实时语音克隆 - 中文/普通话

English | 中文

DEMO VIDEO | Wiki教程｜训练教程

特性

🌍 中文支持普通话并使用多种中文数据集进行测试：aidatatang_200zh, magicdata, aishell3, biaobei, MozillaCommonVoice, data_aishell 等

🤩 PyTorch 适用于 pytorch，已在 1.9.0 版本（最新于 2021 年 8 月）中测试，GPU Tesla T4 和 GTX 2060

🌍 Windows + Linux 可在 Windows 操作系统和 linux 操作系统中运行（苹果系统M1版也有社区成功运行案例）

🤩 Easy & Awesome 仅需下载或新训练合成器（synthesizer）就有良好效果，复用预训练的编码器/声码器，或实时的HiFi-GAN作为vocoder

🌍 Webserver Ready 可伺服你的训练结果，供远程调用

开始

1. 安装要求

按照原始存储库测试您是否已准备好所有环境。运行工具箱(demo_toolbox.py)需要 Python 3.7 或更高版本 。

安装 PyTorch。

如果在用 pip 方式安装的时候出现 ERROR: Could not find a version that satisfies the requirement torch==1.9.0+cu102 (from versions: 0.1.2, 0.1.2.post1, 0.1.2.post2) 这个错误可能是 python 版本过低，3.9 可以安装成功

安装 ffmpeg。
运行pip install -r requirements.txt 来安装剩余的必要包。
安装 webrtcvad pip install webrtcvad-wheels。

2. 准备预训练模型

考虑训练您自己专属的模型或者下载社区他人训练好的模型:

近期创建了知乎专题将不定期更新炼丹小技巧or心得，也欢迎提问

2.1 使用数据集自己训练encoder模型 (可选)

进行音频和梅尔频谱图预处理： python encoder_preprocess.py <datasets_root> 使用-d {dataset} 指定数据集，支持 librispeech_other，voxceleb1，aidatatang_200zh，使用逗号分割处理多数据集。
训练encoder: python encoder_train.py my_run <datasets_root>/SV2TTS/encoder

训练encoder使用了visdom。你可以加上-no_visdom禁用visdom，但是有可视化会更好。在单独的命令行/进程中运行"visdom"来启动visdom服务器。
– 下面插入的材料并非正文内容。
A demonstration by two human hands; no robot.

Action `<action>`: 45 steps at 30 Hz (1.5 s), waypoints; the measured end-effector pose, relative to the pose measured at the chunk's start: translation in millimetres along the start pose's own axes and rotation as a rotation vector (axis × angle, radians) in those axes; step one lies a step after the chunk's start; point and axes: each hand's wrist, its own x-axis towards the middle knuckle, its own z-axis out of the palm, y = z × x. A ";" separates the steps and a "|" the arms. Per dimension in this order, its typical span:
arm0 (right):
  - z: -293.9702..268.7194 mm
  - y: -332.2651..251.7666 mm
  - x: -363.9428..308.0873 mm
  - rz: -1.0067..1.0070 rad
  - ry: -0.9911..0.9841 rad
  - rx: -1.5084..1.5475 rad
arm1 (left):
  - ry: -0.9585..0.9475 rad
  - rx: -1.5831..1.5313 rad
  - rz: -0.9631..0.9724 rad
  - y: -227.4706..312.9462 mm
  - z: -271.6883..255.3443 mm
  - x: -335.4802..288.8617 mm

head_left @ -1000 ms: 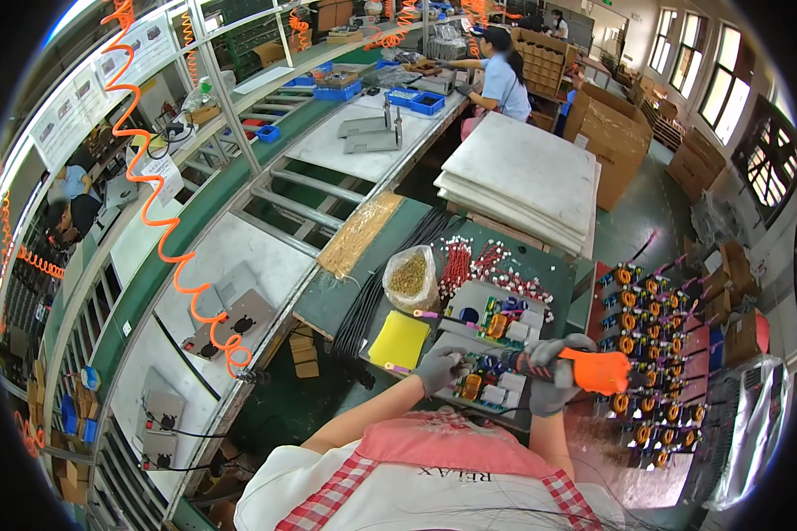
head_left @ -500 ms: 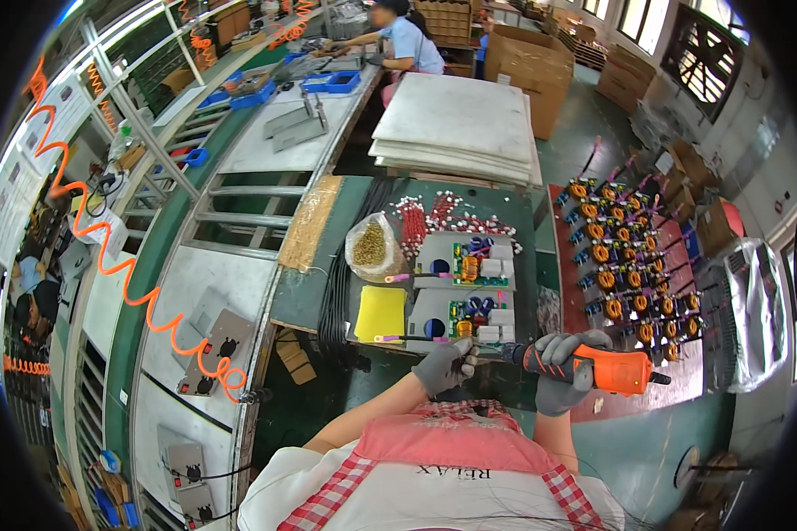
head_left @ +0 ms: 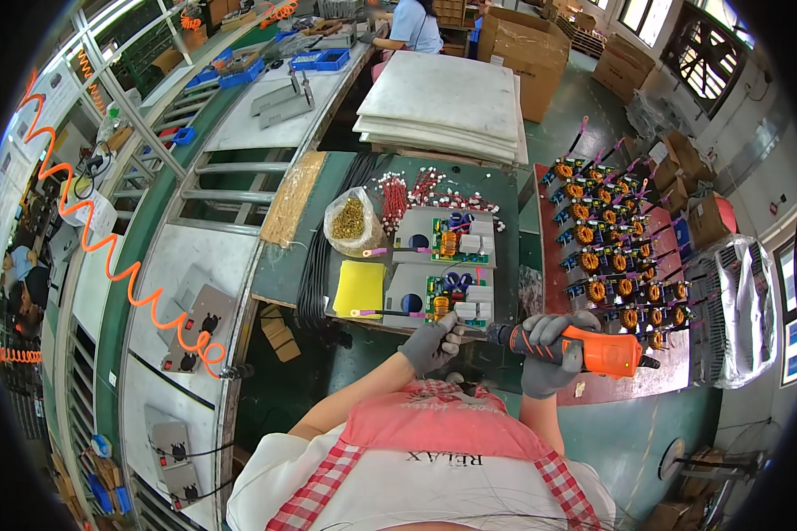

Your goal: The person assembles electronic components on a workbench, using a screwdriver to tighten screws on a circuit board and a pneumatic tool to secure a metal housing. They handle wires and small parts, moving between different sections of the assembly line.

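Note:
My right hand (head_left: 549, 354), in a grey glove, is wrapped round an orange and black electric screwdriver (head_left: 604, 351), whose dark front end points left toward my other hand. My left hand (head_left: 432, 346), also gloved, is closed with its fingertips pinched together; whatever they hold is too small to make out. It is at the near edge of the table, just below the nearer circuit board (head_left: 456, 296), which lies on a grey metal plate (head_left: 401, 292). A second circuit board (head_left: 459, 239) on a like plate lies behind it. A bag of brass-coloured screws (head_left: 350, 219) stands to their left.
Yellow sheets (head_left: 359, 288), red-and-white wires (head_left: 393, 202) and a black cable bundle (head_left: 314, 274) lie on the green table. White panels (head_left: 443, 93) are stacked behind. Many more boards (head_left: 607, 239) stand on a red surface at right. An orange coiled hose (head_left: 111, 248) hangs left; a co-worker (head_left: 412, 26) is beyond.
The whole view has shifted, so the table appears further left and higher. My left hand now sits closer to the nearer board's edge; the screwdriver stays in my right hand.

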 end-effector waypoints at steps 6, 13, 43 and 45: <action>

2.2 使用数据集自己训练合成器模型（与2.3二选一）

下载数据集并解压：确保您可以访问 train 文件夹中的所有音频文件（如.wav）
进行音频和梅尔频谱图预处理： python pre.py <datasets_root> -d {dataset} -n {number} 可传入参数：
-d {dataset} 指定数据集，支持 aidatatang_200zh, magicdata, aishell3, data_aishell, 不传默认为aidatatang_200zh
-n {number} 指定并行数，CPU 11770k + 32GB实测10没有问题

假如你下载的 aidatatang_200zh文件放在D盘，train文件路径为 D:\data\aidatatang_200zh\corpus\train , 你的datasets_root就是 D:\data\

训练合成器： python synthesizer_train.py mandarin <datasets_root>/SV2TTS/synthesizer
当您在训练文件夹 synthesizer/saved_models/ 中看到注意线显示和损失满足您的需要时，请转到启动程序一步。

2.3使用社区预先训练好的合成器（与2.2二选一）

当实在没有设备或者不想慢慢调试，可以使用社区贡献的模型(欢迎持续分享):

作者	下载链接	效果预览	信息
作者	https://pan.baidu.com/s/1iONvRxmkI-t1nHqxKytY3g 百度盘链接 4j5d		75k steps 用3个开源数据集混合训练
作者	https://pan.baidu.com/s/1fMh9IlgKJlL2PIiRTYDUvw 百度盘链接提取码：om7f		25k steps 用3个开源数据集混合训练, 切换到tag v0.0.1使用
@FawenYo	https://drive.google.com/file/d/1H-YGOUHpmqKxJ9FRc6vAjPuqQki24UbC/view?usp=sharing 百度盘链接提取码：1024	input output	200k steps 台湾口音需切换到tag v0.0.1使用
@miven	https://pan.baidu.com/s/1PI-hM3sn5wbeChRryX-RCQ 提取码：2021	https://www.bilibili.com/video/BV1uh411B7AD/	150k steps 注意：根据issue修复并切换到tag v0.0.1使用

2.4训练声码器 (可选)

对效果影响不大，已经预置3款，如果希望自己训练可以参考以下命令。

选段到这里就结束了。